Malgré ce sens devenu très général (donc très neutre) de
l’intérêt notre époque voit le retour du sens financier originel sous l’emprise croissante de la vision économiste:
aujourd’hui, serait surtout digne d’intérêt ce qui est susceptible de rapporter
de l’argent, ce qui attire les « investisseurs ». On voit ainsi des
activités parfois très futiles comme les jeux de ballon ou les jeux vidéo
susciter l’intérêt de décisionnaires très sérieux attirés par les profits
potentiels. De même, la survalorisation flagrante de certaines formes
d’« art » dont les « gestes » ou « créations »

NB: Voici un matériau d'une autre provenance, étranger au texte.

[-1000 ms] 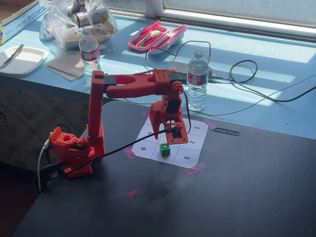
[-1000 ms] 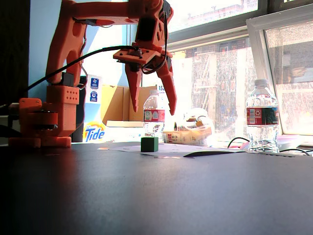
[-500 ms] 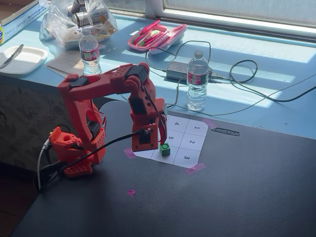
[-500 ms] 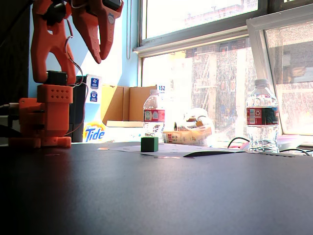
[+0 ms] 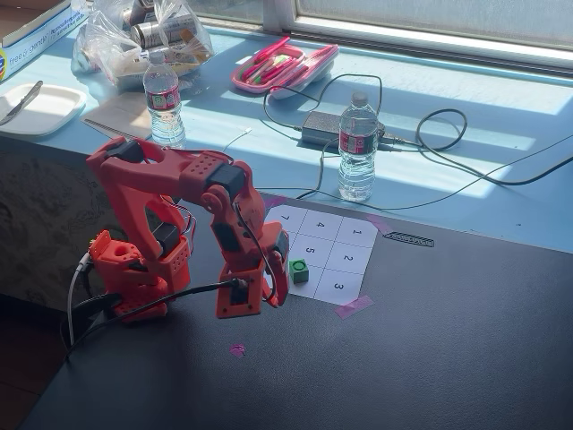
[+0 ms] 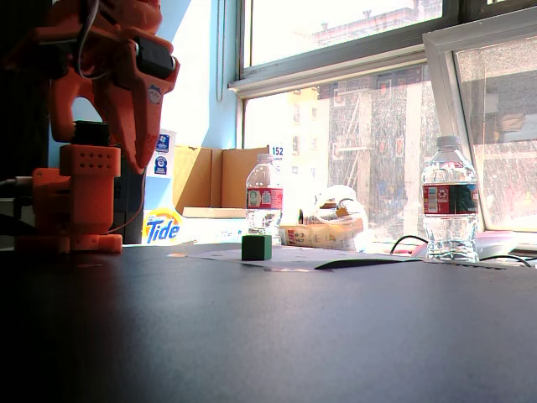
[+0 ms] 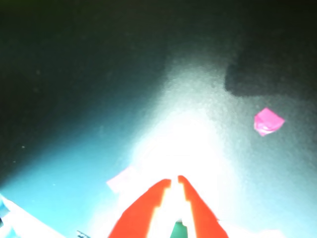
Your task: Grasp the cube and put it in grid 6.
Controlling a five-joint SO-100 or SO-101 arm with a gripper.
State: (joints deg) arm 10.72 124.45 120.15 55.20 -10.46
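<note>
The cube sits on the numbered sheet, roughly on grid 6 — its digit is hidden. My claw hangs just beside it, empty, fingers nearly together in the wrist view. Placing looks done — next, I back away.

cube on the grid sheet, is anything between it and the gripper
Nothing visible. In a fixed view the cube sits alone on the numbered sheet, just right of the gripper, which hangs beside it with no object in the gap. The water bottles stand well behind the sheet, out of the way.
</note>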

tiennent plus du canular (certes parfois pertinent) que d’un savoir faire hors
norme est liée aux opportunités financières de la spéculation sur les oeuvres.
Le mot profit a fait un
parcours inverse, puisqu’il désignait au départ la bonne santé ou la croissance
d’un organisme (homme, animal ou plante), et qu’il a glissé vers des usages
plus strictement financiers. Implicitement, le mot profit nous dit que l’économie a une santé, qu’elle peut
être malade, qu’elle mérite des soins et des égards.
L’utilité qui est un peu
l’opposé de la futilité (mais sans parenté étymologique) est voisine de
l’intérêt, puisqu’elle est un avantage lié à l’usage (d’où dérivent ustensile
et outil). L’utilité peut être pensée de façon positive comme par exemple
l’utilité publique qui oriente le choix collectif, ou péjorative comme dans
l’adjectif utilitaire qui désigne ce qui ne s’élève pas au dessus de la simple
utilité.
L’utile en effet se
distingue radicalement de l’agréable par
ses buts (sinon dans les faits). Cette hiérarchie de valeurs est sans doute
l’héritage d’une époque où la culture intellectuelle et artistique étaient
l’apanage d’une classe d’oisifs peu occupés par leur quotidien. L’émergence et
l’accès à la culture d’une classe laborieuse d’artisans ou de marchands, en
bref d’une bourgeoisie d’argent a conduit à réhabiliter l’intérêt, le profit et
l’utilité. Pour des philosophes tels que Bentham, le développement d’une morale
utilitariste permettait ainsi de traiter
du bonheur de tous en le fondant sur une comptabilité appliquée au bien-être
individuel. Le bilan de ces bonheurs
devait permettre en principe d’arbitrer les choix sociaux en comptant chacun à
égalité, qu’il soit noble ou roturier. Assumant pleinement cette vision, les
états modernes ont franchi un pas supplémentaire en assimilant utilité et
argent, ce qui permet de gérer la société
à partir principalement de critères économiques et même monétaires.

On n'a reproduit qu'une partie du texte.